→ Your instructions: Every line of the material is to be returned verbatim. Pictures stay out.

→ Collected material:
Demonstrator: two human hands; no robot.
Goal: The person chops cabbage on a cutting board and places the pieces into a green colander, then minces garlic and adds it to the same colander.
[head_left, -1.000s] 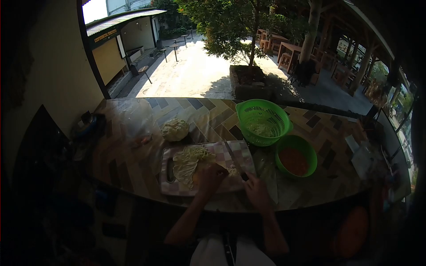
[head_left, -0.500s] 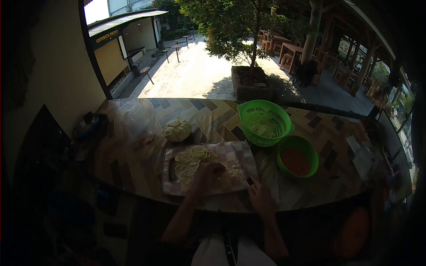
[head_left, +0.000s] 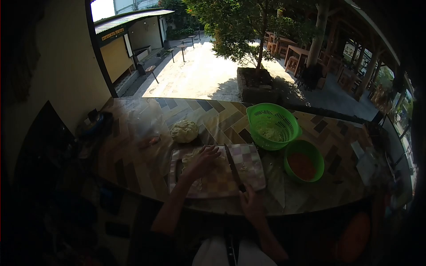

→ Answer to the exercise:
Demonstrator: two human hands; no robot.
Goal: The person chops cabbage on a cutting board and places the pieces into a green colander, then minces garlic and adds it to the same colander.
[head_left, -1.000s] 
[head_left, -0.500s] 
[head_left, +0.000s] 

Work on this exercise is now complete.